Borrowing costs are bolstering the industry. The average rate on a 30-year fixed mortgage dropped to 3.49 percent in the week ended Sept. 20, matching the lowest in records dating to 1971, according to McLean, Virginia-based Freddie Mac.

Fed Purchases

The Fed has also committed to purchasing $40 billion of mortgage debt a month, which may underpin a housing market that Chairman Ben S. Bernanke said has been “one of the missing pistons in the engine.”

“Our mortgage-backed securities purchases ought to drive down mortgage rates and put downward pressure on mortgage rates and create more demand for homes and more refinancing,” Bernanke said in a Sept. 13 press conference after the central bank announced the debt-buying plans.

The Fed’s so called quantitative easing is encouraging builders like Miami-based Lennar Corp.

“We see with QE3 that the government is focused on the home mortgage market and is working to keep rates low and to maintain an orderly flow of capital to the mortgage market,” Stuart Miller, the company’s chief executive officer, said on a Sept. 24 earnings call. “This is an important harbinger of future focus on nurturing a housing recovery.”

Home Foreclosures

Foreclosures may be starting to slow. Distressed sales accounted for 22 percent of existing-home purchases in August, the lowest since at least October 2008 when record-keeping began, the Realtors data showed.

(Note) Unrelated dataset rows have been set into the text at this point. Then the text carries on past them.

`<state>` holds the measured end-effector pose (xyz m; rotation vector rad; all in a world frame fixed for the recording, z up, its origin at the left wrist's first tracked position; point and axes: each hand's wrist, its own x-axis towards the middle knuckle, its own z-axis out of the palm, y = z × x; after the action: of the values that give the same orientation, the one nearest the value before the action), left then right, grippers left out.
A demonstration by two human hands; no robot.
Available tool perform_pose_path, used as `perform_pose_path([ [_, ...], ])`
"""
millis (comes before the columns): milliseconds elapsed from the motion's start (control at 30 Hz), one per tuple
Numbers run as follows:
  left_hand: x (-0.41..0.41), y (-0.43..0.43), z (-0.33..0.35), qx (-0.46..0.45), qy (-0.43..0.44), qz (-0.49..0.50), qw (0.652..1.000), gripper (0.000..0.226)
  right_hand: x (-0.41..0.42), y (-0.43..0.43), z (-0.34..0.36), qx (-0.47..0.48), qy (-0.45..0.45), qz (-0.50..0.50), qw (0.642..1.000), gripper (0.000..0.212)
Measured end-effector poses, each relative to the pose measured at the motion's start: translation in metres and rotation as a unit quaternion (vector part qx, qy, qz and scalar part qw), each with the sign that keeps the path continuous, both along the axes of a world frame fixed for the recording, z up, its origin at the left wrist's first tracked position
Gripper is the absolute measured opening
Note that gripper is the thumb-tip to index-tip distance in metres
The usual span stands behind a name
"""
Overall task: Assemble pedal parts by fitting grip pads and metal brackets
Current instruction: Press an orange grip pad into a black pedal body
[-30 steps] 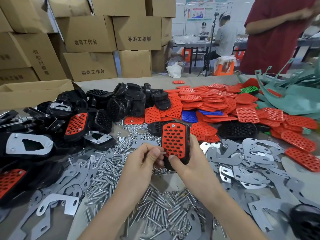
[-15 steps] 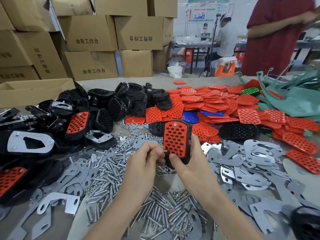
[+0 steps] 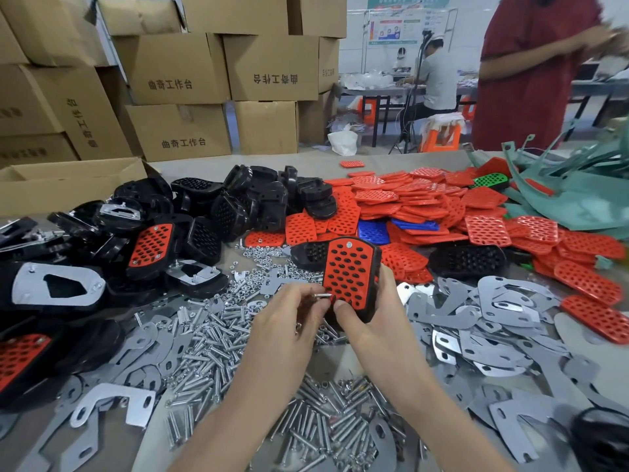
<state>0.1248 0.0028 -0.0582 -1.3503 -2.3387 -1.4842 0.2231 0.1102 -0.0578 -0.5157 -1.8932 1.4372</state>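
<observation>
Red-padded pedal (image 3: pixel 347 274) still in right hand (image 3: pixel 374 321), left hand (image 3: pixel 289 315) still pinching bolt (image 3: pixel 322 295)

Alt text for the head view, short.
The right hand holds a black pedal with a red grip pad upright while the left hand pinches a bolt at its lower left edge. Loose bolts, metal brackets and red pads cover the table.
</observation>
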Motion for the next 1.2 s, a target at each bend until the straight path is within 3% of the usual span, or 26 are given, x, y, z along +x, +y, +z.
perform_pose_path([
  [300,-0.002,-0.005,0.003,-0.033,0.095,-0.012,0.995,0.013,0.003,-0.002,0.000,0.034,-0.009,0.000,0.999,0.040],
  [467,-0.004,-0.005,0.005,-0.082,0.143,-0.016,0.986,0.026,0.001,-0.004,0.000,0.054,-0.014,0.009,0.998,0.048],
  [667,-0.002,-0.004,0.008,-0.035,-0.007,-0.042,0.998,0.046,0.002,-0.006,0.000,0.059,-0.012,0.020,0.998,0.045],
  [833,0.001,-0.003,0.010,-0.105,0.172,0.005,0.979,0.024,0.002,-0.003,0.000,0.061,-0.001,0.009,0.998,0.049],
  [900,0.001,-0.002,0.009,-0.103,0.151,0.012,0.983,0.022,0.001,-0.003,-0.001,0.062,-0.003,0.005,0.998,0.049],
  [1067,0.003,-0.002,0.004,-0.022,0.003,0.020,1.000,0.033,0.001,-0.005,-0.001,0.078,-0.009,-0.008,0.997,0.051],
  [1200,0.007,0.002,0.001,-0.021,0.006,0.040,0.999,0.024,0.000,-0.006,-0.002,0.080,-0.020,-0.012,0.997,0.050],
])
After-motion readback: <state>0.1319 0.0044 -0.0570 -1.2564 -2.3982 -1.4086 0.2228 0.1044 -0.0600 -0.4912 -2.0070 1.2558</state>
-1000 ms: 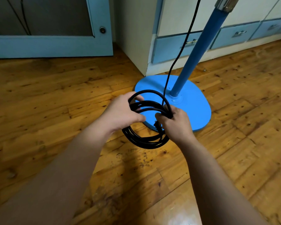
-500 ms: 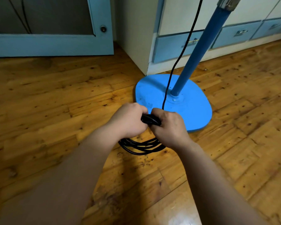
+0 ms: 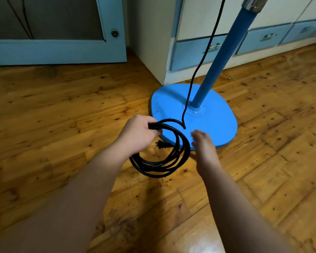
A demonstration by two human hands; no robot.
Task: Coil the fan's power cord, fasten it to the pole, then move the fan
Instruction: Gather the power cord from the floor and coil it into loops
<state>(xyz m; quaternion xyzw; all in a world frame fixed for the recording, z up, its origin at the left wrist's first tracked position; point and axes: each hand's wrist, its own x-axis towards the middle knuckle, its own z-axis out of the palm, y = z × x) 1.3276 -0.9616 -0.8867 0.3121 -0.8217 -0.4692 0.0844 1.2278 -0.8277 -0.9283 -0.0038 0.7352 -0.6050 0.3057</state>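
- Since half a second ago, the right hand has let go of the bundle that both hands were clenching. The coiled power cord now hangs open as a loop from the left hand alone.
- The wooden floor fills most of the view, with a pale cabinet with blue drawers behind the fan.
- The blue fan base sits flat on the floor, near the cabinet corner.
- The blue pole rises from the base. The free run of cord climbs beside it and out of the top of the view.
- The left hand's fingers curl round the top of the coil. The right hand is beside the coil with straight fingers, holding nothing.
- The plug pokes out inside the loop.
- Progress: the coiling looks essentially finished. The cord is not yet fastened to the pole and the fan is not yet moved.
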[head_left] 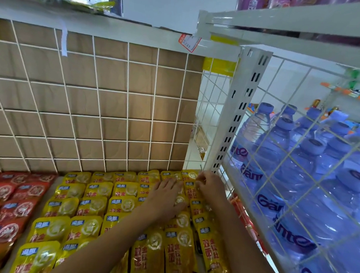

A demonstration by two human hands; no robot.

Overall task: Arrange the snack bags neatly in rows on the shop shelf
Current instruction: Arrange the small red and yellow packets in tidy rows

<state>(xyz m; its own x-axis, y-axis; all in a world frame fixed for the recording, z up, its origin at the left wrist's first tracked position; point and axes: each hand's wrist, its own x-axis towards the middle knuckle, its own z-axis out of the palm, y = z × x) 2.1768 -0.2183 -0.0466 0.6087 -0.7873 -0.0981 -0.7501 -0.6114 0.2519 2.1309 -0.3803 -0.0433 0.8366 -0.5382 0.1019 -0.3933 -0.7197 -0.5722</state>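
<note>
Two hands low and right of centre, both on the yellow bags (92, 207). Left hand (165, 196) flat, fingers straight and together, pressing down on bags in the second column from the right. Right hand (209, 187) just to its right, fingers curled, pinching the edge of the far bag (190, 175) at the back end of the rightmost column, close to the foot of the white post (239, 110). Bare forearms rising from the bottom edge.

Yellow bags lying flat across the lower middle of the frame, in columns running from the bottom edge up to the wire grid (93, 111), overlapping like shingles; left columns a little tilted, right columns straighter. Red bags (11, 200) at lower left, laid the same way, parted from the yellow by a bare strip of shelf (52, 192).

Behind the grid, brown board filling the middle left. At upper centre, a red-and-white price tag (189, 43) on the rail above. At right, behind a wire side panel (304, 126), blue-capped water bottles (298, 163) packed tight. Along the top right, another white shelf with purple packs (255, 0), partly cut off.
</note>
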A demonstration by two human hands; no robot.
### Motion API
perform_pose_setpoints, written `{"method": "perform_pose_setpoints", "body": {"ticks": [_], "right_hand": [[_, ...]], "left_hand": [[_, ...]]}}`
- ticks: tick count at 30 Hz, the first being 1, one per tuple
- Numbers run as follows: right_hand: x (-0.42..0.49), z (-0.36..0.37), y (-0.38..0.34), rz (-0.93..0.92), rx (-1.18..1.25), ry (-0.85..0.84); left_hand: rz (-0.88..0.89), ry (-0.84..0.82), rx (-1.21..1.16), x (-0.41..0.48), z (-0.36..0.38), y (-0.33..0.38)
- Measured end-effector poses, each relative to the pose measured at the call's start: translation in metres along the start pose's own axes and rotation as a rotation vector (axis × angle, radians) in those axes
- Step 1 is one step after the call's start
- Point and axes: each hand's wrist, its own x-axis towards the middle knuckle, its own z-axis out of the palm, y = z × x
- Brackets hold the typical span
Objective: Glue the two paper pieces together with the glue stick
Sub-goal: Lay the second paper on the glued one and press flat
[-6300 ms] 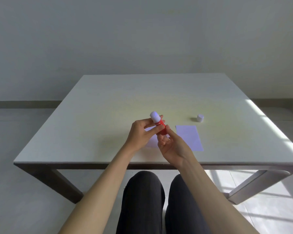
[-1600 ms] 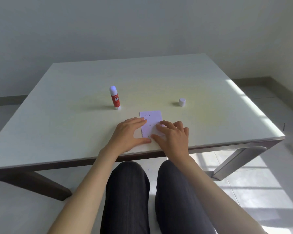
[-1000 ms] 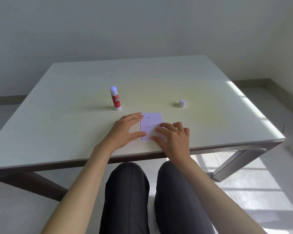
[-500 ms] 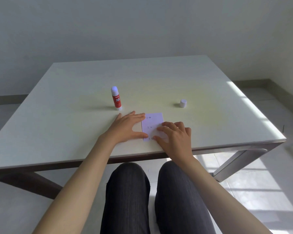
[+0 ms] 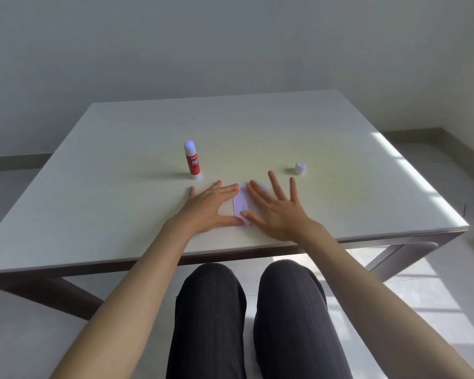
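- The left hand point(image 5: 211, 207) is lying flat and spread on the table point(image 5: 107, 192), blocking the left edge of the paper point(image 5: 241, 205).
- The right hand point(image 5: 278, 212) is covering the paper's right side with splayed fingers, leaving only a narrow strip showing between the two hands.
- The glue stick point(image 5: 192, 160) is standing upright just beyond the left hand's fingertips, obstructing a straight path forward there.
- The cap point(image 5: 300, 168) is sitting near the right hand's fingertips, beyond them.
- The far half of the table and its left and right sides are lying open.
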Motion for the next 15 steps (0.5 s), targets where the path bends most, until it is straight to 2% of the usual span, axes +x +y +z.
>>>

Such sales are comprised of foreclosures and short sales, in which the lender agrees to a transaction for less than the balance of the mortgage.

“It’s likely to reassert itself as an issue in the fall and in the winter, when the share of distressed transactions will actually rise and it’ll probably either slow down the improvement in home prices or maybe even reverse it for a couple of months,” said Mark Vitner, a senior economist at Wells Fargo Securities LLC in Charlotte, North Carolina.